Der Bundestag wolle beschließen:
I. Der Deutsche Bundestag stellt fest:
Im Juni 2010 wurde bei der Revision des bayerischen Atomkraftwerks Grafenrheinfeld ein Befund im Nuklearteil der Anlage festgestellt. Es handelt sich dabei um eine Unregelmäßigkeit im Inneren eines Rohres im Primärkreislauf, deren genaue Art bislang ebenso unklar ist wie ihre Ursache. Insbesondere ist nicht ausgeschlossen, dass es sich um einen umlaufenden Riss handelt.
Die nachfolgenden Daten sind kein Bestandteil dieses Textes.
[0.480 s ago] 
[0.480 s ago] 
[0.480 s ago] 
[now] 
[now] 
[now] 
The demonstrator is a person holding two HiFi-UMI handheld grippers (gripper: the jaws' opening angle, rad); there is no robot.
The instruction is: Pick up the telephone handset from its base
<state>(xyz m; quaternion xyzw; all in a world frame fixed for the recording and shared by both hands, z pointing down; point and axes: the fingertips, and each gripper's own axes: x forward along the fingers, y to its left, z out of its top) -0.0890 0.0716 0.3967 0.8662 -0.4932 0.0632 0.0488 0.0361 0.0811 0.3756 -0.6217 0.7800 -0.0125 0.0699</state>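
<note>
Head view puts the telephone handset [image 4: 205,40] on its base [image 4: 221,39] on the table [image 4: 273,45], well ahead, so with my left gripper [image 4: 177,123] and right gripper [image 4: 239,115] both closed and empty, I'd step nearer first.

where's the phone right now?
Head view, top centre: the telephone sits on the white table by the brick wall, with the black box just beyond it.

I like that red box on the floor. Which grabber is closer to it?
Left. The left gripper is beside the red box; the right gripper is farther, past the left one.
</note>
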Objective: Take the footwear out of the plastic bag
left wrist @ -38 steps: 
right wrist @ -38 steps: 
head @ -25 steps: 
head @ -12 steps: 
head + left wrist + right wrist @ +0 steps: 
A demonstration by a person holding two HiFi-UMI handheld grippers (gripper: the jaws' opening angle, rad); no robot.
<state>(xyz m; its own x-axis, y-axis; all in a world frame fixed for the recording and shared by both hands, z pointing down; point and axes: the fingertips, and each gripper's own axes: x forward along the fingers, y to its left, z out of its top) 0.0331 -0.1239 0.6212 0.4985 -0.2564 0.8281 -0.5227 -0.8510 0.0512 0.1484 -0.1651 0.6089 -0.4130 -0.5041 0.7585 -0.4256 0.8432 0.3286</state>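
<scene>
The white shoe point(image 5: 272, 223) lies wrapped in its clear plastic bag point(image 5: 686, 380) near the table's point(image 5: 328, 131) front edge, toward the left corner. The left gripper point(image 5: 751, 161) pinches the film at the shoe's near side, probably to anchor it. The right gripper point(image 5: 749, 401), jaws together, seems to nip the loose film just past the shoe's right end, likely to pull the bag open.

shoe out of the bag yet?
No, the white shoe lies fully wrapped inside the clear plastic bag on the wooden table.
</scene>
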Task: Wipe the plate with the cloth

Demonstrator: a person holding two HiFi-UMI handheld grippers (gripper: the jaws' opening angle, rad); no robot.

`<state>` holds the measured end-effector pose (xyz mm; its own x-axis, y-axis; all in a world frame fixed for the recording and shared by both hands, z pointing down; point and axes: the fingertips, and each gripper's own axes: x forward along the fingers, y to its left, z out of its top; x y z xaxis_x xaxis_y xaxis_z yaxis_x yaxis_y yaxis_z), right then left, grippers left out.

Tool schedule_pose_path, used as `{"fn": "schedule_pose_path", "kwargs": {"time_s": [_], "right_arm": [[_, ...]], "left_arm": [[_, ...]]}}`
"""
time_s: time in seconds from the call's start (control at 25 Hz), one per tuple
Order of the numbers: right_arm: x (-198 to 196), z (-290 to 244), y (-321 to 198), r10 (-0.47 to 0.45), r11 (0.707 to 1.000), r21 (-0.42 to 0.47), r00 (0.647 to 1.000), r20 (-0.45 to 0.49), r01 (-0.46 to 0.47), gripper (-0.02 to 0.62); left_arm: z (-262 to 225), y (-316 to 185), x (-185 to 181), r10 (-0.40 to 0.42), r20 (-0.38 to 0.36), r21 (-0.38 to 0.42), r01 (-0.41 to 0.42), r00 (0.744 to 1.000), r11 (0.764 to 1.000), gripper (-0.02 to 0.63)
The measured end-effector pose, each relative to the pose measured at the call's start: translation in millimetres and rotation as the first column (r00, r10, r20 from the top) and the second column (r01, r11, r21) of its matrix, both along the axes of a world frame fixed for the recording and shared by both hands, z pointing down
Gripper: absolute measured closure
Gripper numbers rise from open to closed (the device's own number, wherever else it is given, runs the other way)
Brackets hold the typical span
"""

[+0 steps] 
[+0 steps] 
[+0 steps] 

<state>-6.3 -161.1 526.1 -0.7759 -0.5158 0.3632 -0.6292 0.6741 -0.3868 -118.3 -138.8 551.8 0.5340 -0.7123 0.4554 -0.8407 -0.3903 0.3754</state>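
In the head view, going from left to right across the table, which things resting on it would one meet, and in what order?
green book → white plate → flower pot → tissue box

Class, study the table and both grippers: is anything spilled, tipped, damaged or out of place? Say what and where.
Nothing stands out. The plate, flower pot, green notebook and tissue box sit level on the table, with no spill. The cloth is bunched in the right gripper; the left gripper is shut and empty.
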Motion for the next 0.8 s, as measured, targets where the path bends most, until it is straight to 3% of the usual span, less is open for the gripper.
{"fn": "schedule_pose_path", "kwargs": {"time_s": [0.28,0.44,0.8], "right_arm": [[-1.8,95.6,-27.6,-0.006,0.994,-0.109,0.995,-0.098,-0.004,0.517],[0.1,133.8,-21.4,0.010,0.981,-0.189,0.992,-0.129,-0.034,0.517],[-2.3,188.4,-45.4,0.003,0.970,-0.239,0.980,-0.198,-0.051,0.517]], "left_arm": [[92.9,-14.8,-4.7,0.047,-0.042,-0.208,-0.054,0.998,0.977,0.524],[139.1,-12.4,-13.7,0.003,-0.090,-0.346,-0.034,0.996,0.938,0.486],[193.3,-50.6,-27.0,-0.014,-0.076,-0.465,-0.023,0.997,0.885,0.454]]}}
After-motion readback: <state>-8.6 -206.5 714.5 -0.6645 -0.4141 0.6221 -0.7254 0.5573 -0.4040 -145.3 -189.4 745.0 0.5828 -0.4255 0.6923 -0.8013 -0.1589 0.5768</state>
Da die Ursache nicht zweifelsfrei geklärt ist, können auch die weitere Entwicklung des Problems und seine Auswirkungen nicht verlässlich bewertet werden. Fest steht jedoch, dass die Unregelmäßigkeit bzw. der Riss in den letzten Jahren während
des Betriebs von Grafenrheinfeld signifikant gewachsen ist.
 

Ein Rohrriss hätte eine radioaktive Kontamination der Anlage, also einen Störfall der Stufe 3, zur Folge. Vor diesem Hintergrund ist das Verhalten der Landesatomaufsicht Bayerns und des Bundesministeriums für Umwelt, Naturschutz und Reaktorsicherheit (BMU), den Weiterbetrieb Grafenrheinfelds trotzdem zu gestatten, weder nachvollziehbar und noch akzeptabel. Bislang wurde es von den deutschen Atomaufsichtsbehörden noch nie geduldet, dass ein Atomkraftwerk (AKW) mit einem derart gravierenden Problem im nicht absperrbaren Primärkreislaufbereich weiter am Netz bleiben darf. Mithin bricht der Bundesminister für Umwelt, Naturschutz und Reaktorsicherheit ein Tabu.